■ **WORK INSTRUCTION**
Images should be left out, and everything else in the listing reproduced exactly.
§
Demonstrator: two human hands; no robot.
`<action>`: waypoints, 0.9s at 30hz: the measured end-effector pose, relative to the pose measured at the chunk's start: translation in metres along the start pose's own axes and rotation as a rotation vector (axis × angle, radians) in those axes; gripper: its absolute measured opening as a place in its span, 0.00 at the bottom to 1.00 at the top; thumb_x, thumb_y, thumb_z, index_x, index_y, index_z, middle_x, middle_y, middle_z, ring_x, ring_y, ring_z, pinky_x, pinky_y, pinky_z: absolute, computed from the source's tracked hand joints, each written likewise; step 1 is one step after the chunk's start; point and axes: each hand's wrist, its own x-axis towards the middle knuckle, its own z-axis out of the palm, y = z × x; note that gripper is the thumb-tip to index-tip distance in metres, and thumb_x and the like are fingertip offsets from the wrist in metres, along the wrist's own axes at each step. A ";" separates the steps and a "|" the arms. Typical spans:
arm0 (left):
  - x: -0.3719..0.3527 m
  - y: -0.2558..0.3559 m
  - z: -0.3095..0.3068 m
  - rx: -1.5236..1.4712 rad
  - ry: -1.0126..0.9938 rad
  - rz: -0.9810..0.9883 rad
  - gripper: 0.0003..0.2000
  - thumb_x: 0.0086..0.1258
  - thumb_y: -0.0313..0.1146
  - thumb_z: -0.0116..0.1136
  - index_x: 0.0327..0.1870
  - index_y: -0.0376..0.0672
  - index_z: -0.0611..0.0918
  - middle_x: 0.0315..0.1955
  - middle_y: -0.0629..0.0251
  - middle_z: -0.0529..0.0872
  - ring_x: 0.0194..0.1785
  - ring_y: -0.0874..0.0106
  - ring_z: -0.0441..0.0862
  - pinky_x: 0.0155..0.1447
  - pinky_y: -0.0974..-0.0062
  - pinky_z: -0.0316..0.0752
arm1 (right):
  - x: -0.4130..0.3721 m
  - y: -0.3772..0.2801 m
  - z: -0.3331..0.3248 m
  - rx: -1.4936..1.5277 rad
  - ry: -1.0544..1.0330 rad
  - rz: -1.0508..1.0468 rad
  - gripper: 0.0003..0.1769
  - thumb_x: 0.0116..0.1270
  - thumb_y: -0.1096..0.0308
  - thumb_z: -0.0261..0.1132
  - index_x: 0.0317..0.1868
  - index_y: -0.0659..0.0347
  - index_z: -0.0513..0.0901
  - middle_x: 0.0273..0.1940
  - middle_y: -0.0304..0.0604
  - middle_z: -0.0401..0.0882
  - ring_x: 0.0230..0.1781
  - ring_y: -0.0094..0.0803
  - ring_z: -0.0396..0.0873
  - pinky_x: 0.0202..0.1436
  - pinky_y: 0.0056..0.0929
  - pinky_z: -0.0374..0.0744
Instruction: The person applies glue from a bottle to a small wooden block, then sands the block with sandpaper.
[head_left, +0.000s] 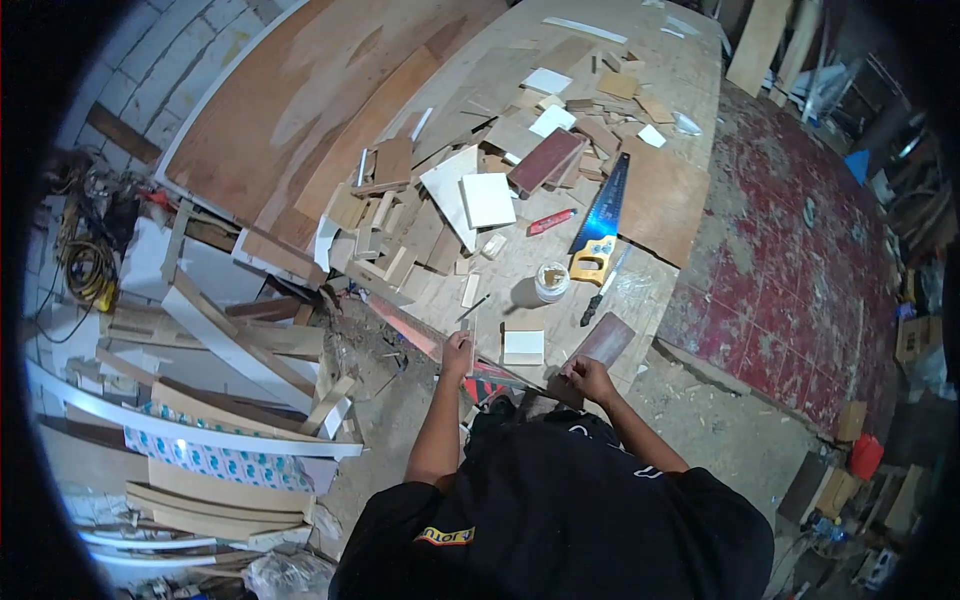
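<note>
My left hand (457,354) is closed at the table's near edge, its fingers round a small light wood strip. My right hand (590,380) has its fingers pressed together beside a reddish-brown board (606,340); what it grips is too small to make out. Between the hands lies a small block with a white top (524,347). Beyond it stands an open white jar (552,281) with brown contents. Right of the jar are a handsaw (604,225) with a yellow handle and a thin tool with a black handle (591,311). A red marker-like tube (552,221) lies farther back.
Wood offcuts (400,215) and white panels (488,200) cover much of the wooden table (640,290). Long boards and curved strips (220,435) are stacked at the left. A red, dusty floor area (790,250) lies to the right.
</note>
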 end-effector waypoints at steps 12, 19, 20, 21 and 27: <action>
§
■ **TASK RESULT**
Demonstrator: two human hands; no robot.
`<action>`: waypoints, 0.9s at 30hz: the measured end-effector pose, relative to the pose measured at the chunk's start: translation in metres along the start pose's own axes and rotation as a rotation vector (axis × angle, radians) in those axes; gripper: its absolute measured opening as a place in its span, 0.00 at the bottom to 1.00 at the top; thumb_x, thumb_y, thumb_z, index_x, index_y, index_z, middle_x, middle_y, middle_z, ring_x, ring_y, ring_z, pinky_x, pinky_y, pinky_z: absolute, computed from the source's tracked hand joints, each written likewise; step 1 is one step after the chunk's start; point and axes: each hand's wrist, its own x-axis towards the middle knuckle, its own z-axis out of the palm, y = z × x; note that gripper is the thumb-tip to index-tip distance in metres, and thumb_x and the like are fingertip offsets from the wrist in metres, along the wrist's own axes at each step. A ";" separates the steps and a "|" the arms. Typical spans:
arm0 (left):
  - x: -0.3719..0.3527 m
  - y: -0.2558..0.3559 m
  - z: -0.3095..0.3068 m
  - rx: -1.5236..1.4712 rad
  - ry: -1.0126..0.9938 rad
  - rz: -0.9810..0.9883 rad
  - gripper: 0.0003..0.2000
  - thumb_x: 0.0086..0.1258
  - thumb_y: -0.0313..0.1146
  - thumb_z: -0.0116..0.1136
  - index_x: 0.0327..0.1870
  - index_y: -0.0376..0.0672
  - index_z: -0.0611..0.0918
  - middle_x: 0.0315..0.1955
  - middle_y: -0.0629..0.0251
  - middle_z: -0.0529..0.0872
  - ring_x: 0.0194..0.1785
  - ring_y: -0.0874..0.0106
  - ring_z: -0.0441..0.0862
  - pinky_x: 0.0155..0.1447
  - pinky_y: -0.0974..-0.0062
  - pinky_z: -0.0316..0.0752
arm1 (right):
  - x: -0.4130..0.3721 m
  - y: -0.3772..0.2801 m
  - z: -0.3331..0.3248 m
  - rx: -1.4936..1.5277 rad
  - ry: -1.0544..1.0330 rad
  - rz: -1.0508..1.0468 rad
  - gripper: 0.0003..0.1769
  - thumb_x: 0.0116..0.1270
  - thumb_y: -0.1096..0.0308
  - thumb_z: -0.0261..0.1132
  - index_x: 0.0317..0.1868
  - index_y: -0.0659..0.0347
  - index_z: -0.0513..0.0901
  - middle_x: 0.0273..0.1940
  - middle_y: -0.0304..0.0604
  - middle_z: -0.0401..0.0882
  - ring_x: 0.0230..0.1781
  - ring_y: -0.0094..0.0803
  - ring_z: -0.0396..0.0873
  - pinky_x: 0.0202..0.1436
  - pinky_y: 0.0056..0.0929
  - pinky_z: -0.0374..0.0744
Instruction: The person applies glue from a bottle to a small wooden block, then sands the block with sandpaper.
[head_left, +0.000s] 
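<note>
My left hand (457,354) is closed at the table's near edge, its fingers round a small light wood strip. My right hand (590,380) has its fingers pressed together beside a reddish-brown board (606,340); what it grips is too small to make out. Between the hands lies a small block with a white top (524,347). Beyond it stands an open white jar (552,281) with brown contents. Right of the jar are a handsaw (604,225) with a yellow handle and a thin tool with a black handle (591,311). A red marker-like tube (552,221) lies farther back.
Wood offcuts (400,215) and white panels (488,200) cover much of the wooden table (640,290). Long boards and curved strips (220,435) are stacked at the left. A red, dusty floor area (790,250) lies to the right.
</note>
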 end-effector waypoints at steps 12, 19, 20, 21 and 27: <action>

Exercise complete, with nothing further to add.